My week started off kinda rough. We had applied for an adoption loan (to cover our agency's fees that are due soon) and we got the call on Monday that we had been denied. I just started to cry. Then, this adoption that had been going along so nicely, began to crumble before my eyes. All of a sudden the financial burden was too much - Jay began telling me that perhaps we shouldn't go through with it. He reminded me that we have a roof that will need replacing, an air conditioner that won't last many more summers, not to mention the debt that we are already in. He mentioned that he had been discouraged by someone close to us - someone who doesn't think we are being wise in our decision to adopt again right now. All of a sudden, adopting again didn't make much sense. I mean, we are working our tails off to try and save some money, but there is no way we can do all of it on our own. I even started thinking "Hey, it might just be easier if we don't do it." But, my heart was breaking even at the thought. This baby is already mine somehow. This is how I "carry" my children. In my heart...until I can bring them home. I know this is God's plan for our lives...but, I allowed myself to stay in that funk all day. Tossed and turned all night as well.

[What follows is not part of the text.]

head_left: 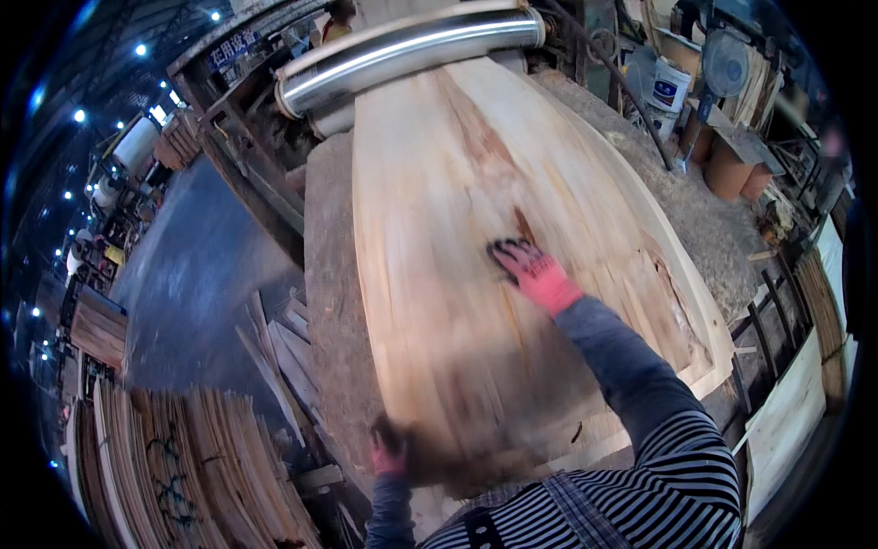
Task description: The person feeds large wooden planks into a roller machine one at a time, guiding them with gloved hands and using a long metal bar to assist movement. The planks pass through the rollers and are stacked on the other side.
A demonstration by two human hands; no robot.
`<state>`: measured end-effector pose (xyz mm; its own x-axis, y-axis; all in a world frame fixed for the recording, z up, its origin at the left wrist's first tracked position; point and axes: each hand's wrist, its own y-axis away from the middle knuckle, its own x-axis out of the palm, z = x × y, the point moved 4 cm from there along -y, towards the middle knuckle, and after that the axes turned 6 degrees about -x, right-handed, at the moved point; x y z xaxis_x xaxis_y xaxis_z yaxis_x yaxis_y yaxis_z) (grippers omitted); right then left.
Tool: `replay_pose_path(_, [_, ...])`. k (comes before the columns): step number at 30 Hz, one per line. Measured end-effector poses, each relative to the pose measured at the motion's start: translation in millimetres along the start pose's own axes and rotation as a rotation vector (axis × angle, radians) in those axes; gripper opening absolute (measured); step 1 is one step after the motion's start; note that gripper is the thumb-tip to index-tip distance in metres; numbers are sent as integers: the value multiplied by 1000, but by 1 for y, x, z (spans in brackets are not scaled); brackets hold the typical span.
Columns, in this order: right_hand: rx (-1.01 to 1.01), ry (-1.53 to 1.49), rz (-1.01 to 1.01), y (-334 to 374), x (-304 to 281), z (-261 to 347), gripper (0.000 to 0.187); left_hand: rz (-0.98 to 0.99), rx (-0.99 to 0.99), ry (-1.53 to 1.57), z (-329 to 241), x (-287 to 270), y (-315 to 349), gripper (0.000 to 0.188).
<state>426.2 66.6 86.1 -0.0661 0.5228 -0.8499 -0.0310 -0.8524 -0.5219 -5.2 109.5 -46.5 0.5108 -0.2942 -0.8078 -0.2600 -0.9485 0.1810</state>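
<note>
A long pale wood veneer sheet with brown streaks lies on the worktable in front of me, its far end at a shiny metal roller. My right hand, in a pink glove with dark fingertips, lies flat on the middle of the sheet, fingers stretched out. At the sheet's near left corner is my left hand, gloved too. Motion smears its fingers, and I cannot tell whether they grip the edge. The near part of the sheet is also blurred. Other veneer layers show along its right side.
A stack of veneer sheets stands at the lower left, with loose wood strips beside the table. At the far right are a fan, a white bucket and cardboard boxes. Pale boards lean at the right.
</note>
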Motion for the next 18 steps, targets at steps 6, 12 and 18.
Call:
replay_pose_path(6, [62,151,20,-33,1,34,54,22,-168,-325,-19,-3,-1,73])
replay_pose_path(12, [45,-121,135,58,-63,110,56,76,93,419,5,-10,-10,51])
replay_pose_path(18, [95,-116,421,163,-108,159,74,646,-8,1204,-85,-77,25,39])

Tuesday morning I called my mom. She was on the golf course and couldn't talk, but just KNEW something was wrong with me. I gave her the short version of the events from the day before. Her response: "Nikki, go get your Bible, get a word from the Lord and hang on to it...I'll call you in awhile." So, being the obedient daughter that I am (haha)...that's exactly what I did. I sat down with my bible and thought "where on earth do I begin?" So, I just said a little prayer and randomly opened it up. And, wouldn't you know it? I turned to a very familiar place (it's all underlined in my bible): Isaiah 54:1 "Sing, O barren woman, you who never bore a child; burst into song, shout for joy..." it goes on to say things like "enlarge the place of your tent...for you will spread out to the right and to the left...Do not be afraid; you will not suffer shame. Do not fear disgrace, you will not be humiliated." I just sat back and let the tears fall. This time they were tears of joy - tears of gratitude for a Savior who loves me enough to meet me where I am. One who really means "When you seek me, you will find me, when you search for me with all of your heart."

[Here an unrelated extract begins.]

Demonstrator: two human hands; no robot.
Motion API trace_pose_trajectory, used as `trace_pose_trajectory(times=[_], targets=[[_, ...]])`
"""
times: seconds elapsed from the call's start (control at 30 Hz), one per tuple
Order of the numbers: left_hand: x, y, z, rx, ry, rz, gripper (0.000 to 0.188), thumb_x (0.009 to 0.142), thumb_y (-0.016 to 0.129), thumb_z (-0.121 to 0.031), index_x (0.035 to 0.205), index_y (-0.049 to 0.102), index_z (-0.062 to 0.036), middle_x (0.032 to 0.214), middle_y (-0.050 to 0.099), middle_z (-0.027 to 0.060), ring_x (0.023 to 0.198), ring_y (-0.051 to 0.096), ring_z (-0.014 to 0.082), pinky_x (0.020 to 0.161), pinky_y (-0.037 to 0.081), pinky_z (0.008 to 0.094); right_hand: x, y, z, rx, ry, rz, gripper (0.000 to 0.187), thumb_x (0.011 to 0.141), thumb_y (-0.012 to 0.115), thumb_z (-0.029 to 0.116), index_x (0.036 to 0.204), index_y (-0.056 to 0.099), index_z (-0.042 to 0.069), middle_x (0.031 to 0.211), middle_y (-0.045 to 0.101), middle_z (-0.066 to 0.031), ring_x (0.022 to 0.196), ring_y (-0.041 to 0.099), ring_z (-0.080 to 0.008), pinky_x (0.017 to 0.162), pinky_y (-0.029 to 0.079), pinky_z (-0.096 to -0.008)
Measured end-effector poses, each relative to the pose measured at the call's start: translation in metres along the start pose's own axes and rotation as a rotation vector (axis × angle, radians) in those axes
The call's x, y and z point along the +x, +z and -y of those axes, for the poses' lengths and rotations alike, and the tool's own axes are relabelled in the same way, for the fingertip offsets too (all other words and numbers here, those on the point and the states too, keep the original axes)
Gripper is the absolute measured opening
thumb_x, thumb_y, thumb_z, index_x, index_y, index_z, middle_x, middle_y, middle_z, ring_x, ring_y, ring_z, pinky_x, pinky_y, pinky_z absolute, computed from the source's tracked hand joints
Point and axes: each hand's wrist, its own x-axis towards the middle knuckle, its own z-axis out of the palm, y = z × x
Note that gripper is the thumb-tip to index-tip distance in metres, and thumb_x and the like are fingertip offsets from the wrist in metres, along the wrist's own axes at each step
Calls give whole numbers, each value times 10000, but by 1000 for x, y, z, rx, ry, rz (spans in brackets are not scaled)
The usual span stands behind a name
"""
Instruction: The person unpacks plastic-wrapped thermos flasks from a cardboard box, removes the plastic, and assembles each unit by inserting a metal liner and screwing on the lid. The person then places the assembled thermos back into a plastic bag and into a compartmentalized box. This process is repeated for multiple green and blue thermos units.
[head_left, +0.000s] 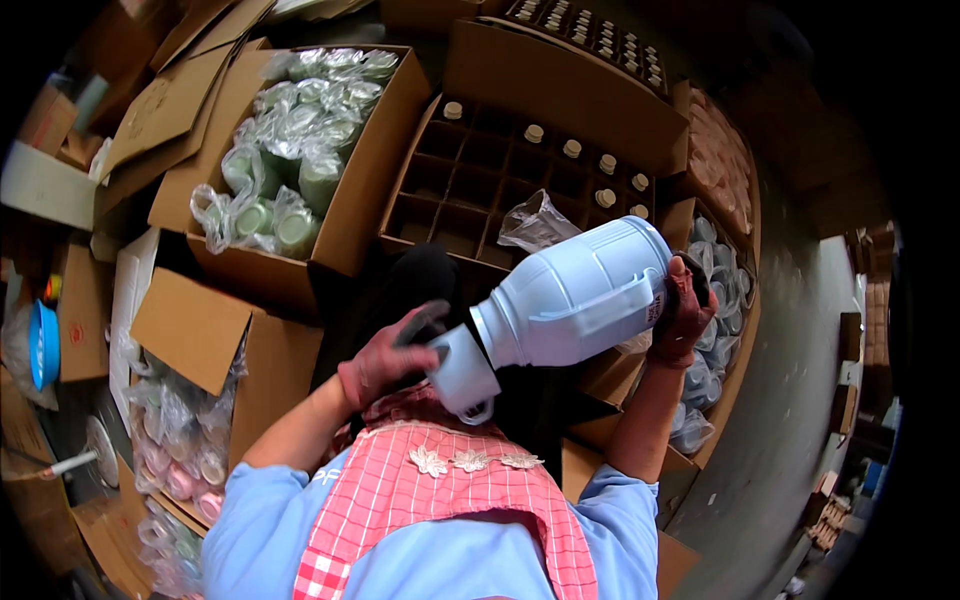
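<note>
While the right hand (686,312), red-gloved, clasped the base of one pale-blue jug (580,290), tilted, held up before the near right corner of a divided carton (560,88), the left hand (383,362), likewise gloved, gripped one matching handled cup (466,376) just beside the jug's neck; clear plastic wrap (535,222) lay along the carton's near edge.

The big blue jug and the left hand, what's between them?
In the head view, a light-blue cup is between the left hand and the big blue jug.

Smooth plastic flask (560,285), matt cardboard box (375,190), glossy plastic bag (537,222)
</note>
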Motion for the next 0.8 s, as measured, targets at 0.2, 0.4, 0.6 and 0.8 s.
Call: trace_pose_trajectory(times=[0.2,0.4,0.6,0.8], targets=[[22,25,-19,989,1143,-328,1077,609,820,-319,1407,160,-23,1360,330,266,1251,347,426,1041,295,435,-5,55,16,205,32,-39,181,845,642,210,876,647,32,772,600,14,695,516,-84,645,421,-217],[61,-46,-18,-323,631,-341,477,815,626,-197,1234,457,-42,1168,522,157,1070,530,300,916,432,402,3,69,-9,399,-376,449,295,821,638,266,938,605,-3,907,616,-94,850,566,-217,850,417,-339],[78,-45,-37,426,989,-580,688,776,621,-467,1221,463,33,1175,529,136,1079,516,265,930,413,397,29,100,-24,929,464,453,415,843,548,469,985,563,79,944,569,-33,873,543,-159,774,451,-295],[95,-69,-48,47,844,-568,685,727,713,-396,1205,481,36,1133,550,109,1072,515,224,934,405,366,60,115,-46,990,-73,603,381,824,582,364,988,598,21,916,602,-61,828,553,-149,798,435,-279]])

Awhile later my mom called me back and told me that she and my dad would be loaning us the money - she quoted my dad as saying "You tell Nikki there is no way she is losing this baby." So, there were more tears. Not only does my Heavenly Father love me in a way that rocks my world, but He has blessed me with parents here on earth who REALLY GET IT. Now, Jay called a few minutes later to tell me that he had come up with almost half of the fees, so we don't have to borrow the entire amount from my parents. Woo-hoo!

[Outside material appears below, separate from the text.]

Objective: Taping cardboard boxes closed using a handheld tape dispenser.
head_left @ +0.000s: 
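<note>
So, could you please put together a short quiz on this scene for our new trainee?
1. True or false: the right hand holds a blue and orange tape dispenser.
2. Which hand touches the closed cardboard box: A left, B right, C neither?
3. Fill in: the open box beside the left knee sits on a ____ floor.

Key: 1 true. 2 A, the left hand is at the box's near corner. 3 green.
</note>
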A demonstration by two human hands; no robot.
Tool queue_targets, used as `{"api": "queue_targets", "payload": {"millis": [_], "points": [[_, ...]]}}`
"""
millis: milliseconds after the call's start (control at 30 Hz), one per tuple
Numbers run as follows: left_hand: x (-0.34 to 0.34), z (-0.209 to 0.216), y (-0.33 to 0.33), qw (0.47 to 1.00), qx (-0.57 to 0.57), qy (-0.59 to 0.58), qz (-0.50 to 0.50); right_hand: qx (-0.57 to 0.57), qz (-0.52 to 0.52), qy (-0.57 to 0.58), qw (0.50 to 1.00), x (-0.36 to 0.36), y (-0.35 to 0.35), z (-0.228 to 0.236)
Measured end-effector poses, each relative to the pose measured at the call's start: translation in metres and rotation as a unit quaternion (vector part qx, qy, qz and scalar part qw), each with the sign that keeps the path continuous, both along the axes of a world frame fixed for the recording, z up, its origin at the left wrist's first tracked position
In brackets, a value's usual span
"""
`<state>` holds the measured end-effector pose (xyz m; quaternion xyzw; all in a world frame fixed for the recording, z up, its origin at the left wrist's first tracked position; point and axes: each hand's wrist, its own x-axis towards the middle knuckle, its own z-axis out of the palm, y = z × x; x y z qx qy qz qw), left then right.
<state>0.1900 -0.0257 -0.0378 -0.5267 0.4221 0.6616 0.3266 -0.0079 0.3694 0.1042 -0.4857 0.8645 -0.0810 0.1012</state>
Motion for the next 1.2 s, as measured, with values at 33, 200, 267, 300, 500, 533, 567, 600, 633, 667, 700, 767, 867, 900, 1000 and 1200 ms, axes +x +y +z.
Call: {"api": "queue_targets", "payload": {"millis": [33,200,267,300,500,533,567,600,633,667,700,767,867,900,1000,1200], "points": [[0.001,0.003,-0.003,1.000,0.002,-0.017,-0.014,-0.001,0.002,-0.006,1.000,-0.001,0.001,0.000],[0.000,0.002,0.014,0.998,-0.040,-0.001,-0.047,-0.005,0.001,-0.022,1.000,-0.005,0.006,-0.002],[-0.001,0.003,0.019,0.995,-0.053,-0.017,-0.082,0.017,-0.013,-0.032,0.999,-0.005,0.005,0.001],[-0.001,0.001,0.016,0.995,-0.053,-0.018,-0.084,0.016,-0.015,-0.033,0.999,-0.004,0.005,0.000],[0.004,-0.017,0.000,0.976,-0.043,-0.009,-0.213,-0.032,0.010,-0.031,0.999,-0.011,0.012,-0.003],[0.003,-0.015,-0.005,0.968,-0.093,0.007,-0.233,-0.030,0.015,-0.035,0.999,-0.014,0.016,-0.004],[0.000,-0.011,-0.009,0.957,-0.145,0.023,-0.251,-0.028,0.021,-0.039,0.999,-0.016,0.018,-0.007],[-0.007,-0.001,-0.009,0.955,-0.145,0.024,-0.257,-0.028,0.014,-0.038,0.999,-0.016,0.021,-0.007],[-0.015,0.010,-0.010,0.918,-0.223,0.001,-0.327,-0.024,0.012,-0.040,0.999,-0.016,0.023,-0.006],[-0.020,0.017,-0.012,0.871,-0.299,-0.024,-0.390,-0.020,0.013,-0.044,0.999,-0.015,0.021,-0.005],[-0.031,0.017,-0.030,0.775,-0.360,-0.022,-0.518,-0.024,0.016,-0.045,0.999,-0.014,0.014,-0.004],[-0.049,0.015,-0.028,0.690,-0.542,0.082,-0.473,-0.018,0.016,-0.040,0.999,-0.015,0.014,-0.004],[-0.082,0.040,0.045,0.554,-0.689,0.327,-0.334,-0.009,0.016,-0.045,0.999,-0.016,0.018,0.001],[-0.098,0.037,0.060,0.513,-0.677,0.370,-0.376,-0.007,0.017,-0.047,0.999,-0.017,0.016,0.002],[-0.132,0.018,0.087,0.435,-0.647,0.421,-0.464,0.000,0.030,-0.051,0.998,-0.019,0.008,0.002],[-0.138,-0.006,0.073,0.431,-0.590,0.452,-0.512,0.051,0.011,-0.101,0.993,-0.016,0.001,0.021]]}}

What a difference a day makes. Actually, what a difference a perspective makes. I was like Peter walking on the water...everything was smooth sailing as long as he was lookin' at Jesus. As soon as he started to look at the storm around him, he began to sink. I took my eyes off Jesus, and immediately began to sink!
That night I got in my car to go to work and my CD kicked in full blast (Jay had just put a bunch of his CD's in my changer that he thought I might like...he does this quite often.) Anyhow, the song was blaring "Fix your eyes upon Jesus, look full on His wonderful face. And the things of earth will grow strangely dim in the light of His glory and grace."
So, here I am, a barren woman singing of God's goodness, his glory, and His grace. I'm fixing my eyes upon Jesus and letting the things of earth (financial burdens, negative comments, doubt, etc) grow strangely dim.
Won't you sing with me?
(Gwen, I KNOW you're singing with me! Thank you SO much for being there for me this week. Your friendship is a priceless treasure from the Lord.)